INFORMATION PROVIDED
[Start of section]
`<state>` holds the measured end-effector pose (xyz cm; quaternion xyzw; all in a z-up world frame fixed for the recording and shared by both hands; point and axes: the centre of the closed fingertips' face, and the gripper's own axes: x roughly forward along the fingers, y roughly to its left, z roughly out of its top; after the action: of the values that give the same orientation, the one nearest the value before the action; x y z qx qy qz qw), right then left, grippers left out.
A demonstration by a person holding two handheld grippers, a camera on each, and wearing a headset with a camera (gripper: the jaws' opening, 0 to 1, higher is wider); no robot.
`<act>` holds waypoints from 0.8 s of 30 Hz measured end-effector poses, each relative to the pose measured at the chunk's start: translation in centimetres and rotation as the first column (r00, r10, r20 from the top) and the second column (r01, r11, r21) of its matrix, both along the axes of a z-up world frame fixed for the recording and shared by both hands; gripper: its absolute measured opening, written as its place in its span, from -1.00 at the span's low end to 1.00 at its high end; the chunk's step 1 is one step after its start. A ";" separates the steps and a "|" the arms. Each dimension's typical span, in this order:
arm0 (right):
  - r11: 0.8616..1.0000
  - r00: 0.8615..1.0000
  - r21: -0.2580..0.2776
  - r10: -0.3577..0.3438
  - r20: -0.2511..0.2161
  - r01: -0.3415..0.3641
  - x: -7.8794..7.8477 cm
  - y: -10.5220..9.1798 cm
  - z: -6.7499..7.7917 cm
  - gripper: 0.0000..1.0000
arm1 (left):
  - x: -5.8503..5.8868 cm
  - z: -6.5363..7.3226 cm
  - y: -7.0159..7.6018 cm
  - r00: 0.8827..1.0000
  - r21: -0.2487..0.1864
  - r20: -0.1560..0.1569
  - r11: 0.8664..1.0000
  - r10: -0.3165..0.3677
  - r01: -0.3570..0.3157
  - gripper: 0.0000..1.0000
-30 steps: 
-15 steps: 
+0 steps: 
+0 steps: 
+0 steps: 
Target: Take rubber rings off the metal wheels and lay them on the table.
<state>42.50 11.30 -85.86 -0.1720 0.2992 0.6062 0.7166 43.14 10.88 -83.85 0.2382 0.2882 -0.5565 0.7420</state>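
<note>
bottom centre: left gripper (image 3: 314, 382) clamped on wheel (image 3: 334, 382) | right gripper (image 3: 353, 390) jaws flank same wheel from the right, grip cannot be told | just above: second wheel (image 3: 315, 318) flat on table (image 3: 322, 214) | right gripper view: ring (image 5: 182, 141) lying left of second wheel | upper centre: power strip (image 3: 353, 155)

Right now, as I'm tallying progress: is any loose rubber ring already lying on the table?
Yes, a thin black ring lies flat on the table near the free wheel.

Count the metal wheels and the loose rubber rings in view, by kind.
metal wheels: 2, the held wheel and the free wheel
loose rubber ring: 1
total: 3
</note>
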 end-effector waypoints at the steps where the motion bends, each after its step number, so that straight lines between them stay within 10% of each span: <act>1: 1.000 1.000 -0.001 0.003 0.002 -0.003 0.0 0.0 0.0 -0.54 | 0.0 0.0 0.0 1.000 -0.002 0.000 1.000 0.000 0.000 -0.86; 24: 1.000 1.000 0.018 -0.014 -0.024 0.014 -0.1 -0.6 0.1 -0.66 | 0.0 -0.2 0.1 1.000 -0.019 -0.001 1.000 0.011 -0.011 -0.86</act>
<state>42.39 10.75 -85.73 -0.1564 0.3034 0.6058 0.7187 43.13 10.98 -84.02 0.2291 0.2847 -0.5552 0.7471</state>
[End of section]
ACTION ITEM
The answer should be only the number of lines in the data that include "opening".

EXERCISE SOLUTION
2